The task
Would you reproduce the whole listing below without altering a single word?

Dataset content
━━━

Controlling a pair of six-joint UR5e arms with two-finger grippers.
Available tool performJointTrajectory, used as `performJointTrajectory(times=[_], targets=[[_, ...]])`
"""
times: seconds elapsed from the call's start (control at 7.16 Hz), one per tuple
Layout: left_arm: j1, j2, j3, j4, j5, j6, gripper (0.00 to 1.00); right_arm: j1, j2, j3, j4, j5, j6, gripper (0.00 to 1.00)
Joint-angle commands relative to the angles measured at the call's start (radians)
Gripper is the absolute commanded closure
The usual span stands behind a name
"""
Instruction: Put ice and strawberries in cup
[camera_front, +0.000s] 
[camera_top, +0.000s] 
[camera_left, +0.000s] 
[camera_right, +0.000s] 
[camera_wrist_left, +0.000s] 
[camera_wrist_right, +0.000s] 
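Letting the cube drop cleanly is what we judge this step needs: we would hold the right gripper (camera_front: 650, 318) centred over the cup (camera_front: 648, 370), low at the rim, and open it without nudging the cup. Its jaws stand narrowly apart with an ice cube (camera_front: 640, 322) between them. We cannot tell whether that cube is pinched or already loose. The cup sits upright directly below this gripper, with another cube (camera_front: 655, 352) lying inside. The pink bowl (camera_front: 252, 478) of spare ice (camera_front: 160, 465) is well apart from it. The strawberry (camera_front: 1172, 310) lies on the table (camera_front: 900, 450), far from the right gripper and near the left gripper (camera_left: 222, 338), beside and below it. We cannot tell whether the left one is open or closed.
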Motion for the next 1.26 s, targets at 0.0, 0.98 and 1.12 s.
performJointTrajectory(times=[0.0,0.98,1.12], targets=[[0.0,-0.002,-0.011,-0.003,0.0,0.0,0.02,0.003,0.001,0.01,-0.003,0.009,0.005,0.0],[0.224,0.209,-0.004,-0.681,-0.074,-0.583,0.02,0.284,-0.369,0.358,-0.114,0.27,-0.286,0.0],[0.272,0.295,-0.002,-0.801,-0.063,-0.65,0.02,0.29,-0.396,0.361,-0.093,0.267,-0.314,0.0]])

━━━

Answer for this exercise
Controlling a pair of six-joint UR5e arms with two-finger grippers.
Available tool performJointTrajectory, used as `performJointTrajectory(times=[_], targets=[[_, ...]])`
"""
times: seconds elapsed from the call's start (control at 7.16 Hz), one per tuple
Layout: left_arm: j1, j2, j3, j4, j5, j6, gripper (0.00 to 1.00); right_arm: j1, j2, j3, j4, j5, j6, gripper (0.00 to 1.00)
Joint-angle commands relative to the angles measured at the call's start (radians)
Gripper is the absolute commanded closure
The usual span stands behind a name
"""
Instruction: Put ice and strawberries in cup
[camera_front, +0.000s] 
[camera_top, +0.000s] 
[camera_left, +0.000s] 
[camera_right, +0.000s] 
[camera_wrist_left, +0.000s] 
[camera_wrist_right, +0.000s] 
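Letting the cube drop cleanly is what we judge this step needs: we would hold the right gripper (camera_front: 650, 318) centred over the cup (camera_front: 648, 370), low at the rim, and open it without nudging the cup. Its jaws stand narrowly apart with an ice cube (camera_front: 640, 322) between them. We cannot tell whether that cube is pinched or already loose. The cup sits upright directly below this gripper, with another cube (camera_front: 655, 352) lying inside. The pink bowl (camera_front: 252, 478) of spare ice (camera_front: 160, 465) is well apart from it. The strawberry (camera_front: 1172, 310) lies on the table (camera_front: 900, 450), far from the right gripper and near the left gripper (camera_left: 222, 338), beside and below it. We cannot tell whether the left one is open or closed.
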Motion for the next 1.26 s, targets at 0.0, 0.98 and 1.12 s.
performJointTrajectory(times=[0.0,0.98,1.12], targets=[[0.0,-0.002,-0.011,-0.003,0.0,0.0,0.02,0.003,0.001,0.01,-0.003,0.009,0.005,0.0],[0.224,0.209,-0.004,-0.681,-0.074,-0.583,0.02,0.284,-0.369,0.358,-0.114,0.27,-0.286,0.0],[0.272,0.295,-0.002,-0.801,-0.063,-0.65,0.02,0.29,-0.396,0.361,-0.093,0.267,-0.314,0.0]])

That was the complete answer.